• **Exercise directions**:
Your output should be the lines from the start of the data through the line containing "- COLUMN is", exactly and nothing more.

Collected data

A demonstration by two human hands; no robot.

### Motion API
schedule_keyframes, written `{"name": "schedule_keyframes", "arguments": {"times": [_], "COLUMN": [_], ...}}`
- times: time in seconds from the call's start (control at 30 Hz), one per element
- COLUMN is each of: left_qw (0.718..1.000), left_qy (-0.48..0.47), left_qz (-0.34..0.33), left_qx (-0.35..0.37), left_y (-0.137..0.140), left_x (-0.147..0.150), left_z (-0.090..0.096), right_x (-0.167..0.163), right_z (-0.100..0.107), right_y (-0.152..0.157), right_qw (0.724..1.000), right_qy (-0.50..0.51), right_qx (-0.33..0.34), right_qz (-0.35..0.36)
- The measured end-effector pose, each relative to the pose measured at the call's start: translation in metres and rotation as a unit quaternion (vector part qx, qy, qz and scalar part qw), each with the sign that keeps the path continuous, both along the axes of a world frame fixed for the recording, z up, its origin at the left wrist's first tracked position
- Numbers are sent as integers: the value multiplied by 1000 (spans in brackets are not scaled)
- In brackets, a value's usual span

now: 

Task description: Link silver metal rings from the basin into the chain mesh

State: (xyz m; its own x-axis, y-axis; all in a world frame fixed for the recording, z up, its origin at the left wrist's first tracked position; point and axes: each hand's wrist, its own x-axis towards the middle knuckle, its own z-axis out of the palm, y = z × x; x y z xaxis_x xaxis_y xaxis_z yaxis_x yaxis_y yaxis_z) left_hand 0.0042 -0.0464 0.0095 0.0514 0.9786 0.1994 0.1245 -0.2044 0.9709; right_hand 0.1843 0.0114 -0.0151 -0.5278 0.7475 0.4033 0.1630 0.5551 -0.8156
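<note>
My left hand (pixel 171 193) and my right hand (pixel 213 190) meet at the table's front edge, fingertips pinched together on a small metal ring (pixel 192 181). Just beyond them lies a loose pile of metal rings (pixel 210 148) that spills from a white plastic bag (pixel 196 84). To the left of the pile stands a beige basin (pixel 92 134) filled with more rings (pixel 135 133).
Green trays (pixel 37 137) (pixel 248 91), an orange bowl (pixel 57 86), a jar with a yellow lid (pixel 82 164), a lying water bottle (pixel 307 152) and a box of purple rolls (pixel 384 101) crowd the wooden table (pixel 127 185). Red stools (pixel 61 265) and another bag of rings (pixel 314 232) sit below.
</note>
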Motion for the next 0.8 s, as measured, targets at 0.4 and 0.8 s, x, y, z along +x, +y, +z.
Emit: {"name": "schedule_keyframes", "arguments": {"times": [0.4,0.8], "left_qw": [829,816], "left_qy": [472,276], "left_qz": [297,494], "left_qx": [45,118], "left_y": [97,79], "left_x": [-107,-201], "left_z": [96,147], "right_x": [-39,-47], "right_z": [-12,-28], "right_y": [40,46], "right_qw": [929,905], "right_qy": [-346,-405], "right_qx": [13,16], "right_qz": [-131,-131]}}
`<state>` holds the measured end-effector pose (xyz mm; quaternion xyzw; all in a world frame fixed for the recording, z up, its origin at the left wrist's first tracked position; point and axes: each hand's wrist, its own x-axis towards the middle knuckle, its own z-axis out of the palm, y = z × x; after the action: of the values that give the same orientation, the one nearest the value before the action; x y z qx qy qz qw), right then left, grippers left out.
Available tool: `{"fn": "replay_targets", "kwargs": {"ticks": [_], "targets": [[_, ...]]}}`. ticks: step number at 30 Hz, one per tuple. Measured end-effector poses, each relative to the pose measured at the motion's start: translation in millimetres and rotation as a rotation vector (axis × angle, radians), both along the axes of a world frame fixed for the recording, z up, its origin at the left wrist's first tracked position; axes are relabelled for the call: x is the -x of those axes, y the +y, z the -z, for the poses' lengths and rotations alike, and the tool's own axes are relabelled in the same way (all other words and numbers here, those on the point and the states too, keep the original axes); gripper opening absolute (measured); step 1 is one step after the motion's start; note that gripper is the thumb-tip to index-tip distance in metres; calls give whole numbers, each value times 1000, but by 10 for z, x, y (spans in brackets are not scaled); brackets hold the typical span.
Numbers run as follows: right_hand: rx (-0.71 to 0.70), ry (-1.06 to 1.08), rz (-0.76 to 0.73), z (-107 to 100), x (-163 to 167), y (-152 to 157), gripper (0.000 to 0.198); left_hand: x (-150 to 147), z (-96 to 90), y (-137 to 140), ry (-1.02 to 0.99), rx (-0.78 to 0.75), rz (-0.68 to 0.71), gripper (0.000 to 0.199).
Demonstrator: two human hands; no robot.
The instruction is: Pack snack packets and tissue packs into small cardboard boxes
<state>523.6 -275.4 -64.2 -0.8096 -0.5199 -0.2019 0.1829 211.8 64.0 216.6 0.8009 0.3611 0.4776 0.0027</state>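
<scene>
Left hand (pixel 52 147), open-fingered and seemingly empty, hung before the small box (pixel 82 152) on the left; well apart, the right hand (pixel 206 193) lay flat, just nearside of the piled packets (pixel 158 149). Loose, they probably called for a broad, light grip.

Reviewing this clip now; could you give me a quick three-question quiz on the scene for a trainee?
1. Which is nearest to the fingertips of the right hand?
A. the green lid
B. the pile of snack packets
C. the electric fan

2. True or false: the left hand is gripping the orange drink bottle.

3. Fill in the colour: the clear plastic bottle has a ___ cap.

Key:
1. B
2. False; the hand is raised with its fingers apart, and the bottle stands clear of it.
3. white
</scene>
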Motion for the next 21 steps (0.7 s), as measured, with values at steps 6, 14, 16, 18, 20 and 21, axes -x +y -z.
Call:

• **Answer to the exercise**:
A demonstration by two human hands; no robot.

### Motion API
schedule_keyframes, written `{"name": "schedule_keyframes", "arguments": {"times": [_], "COLUMN": [_], ...}}`
- times: time in seconds from the call's start (control at 30 Hz), one per element
- COLUMN is each of: left_qw (0.718..1.000), left_qy (-0.48..0.47), left_qz (-0.34..0.33), left_qx (-0.35..0.37), left_y (-0.137..0.140), left_x (-0.147..0.150), left_z (-0.090..0.096), right_x (-0.167..0.163), right_z (-0.100..0.107), right_y (-0.152..0.157), right_qw (0.724..1.000), right_qy (-0.50..0.51), right_qx (-0.33..0.34), right_qz (-0.35..0.36)

For this exercise, nothing further remains to be done.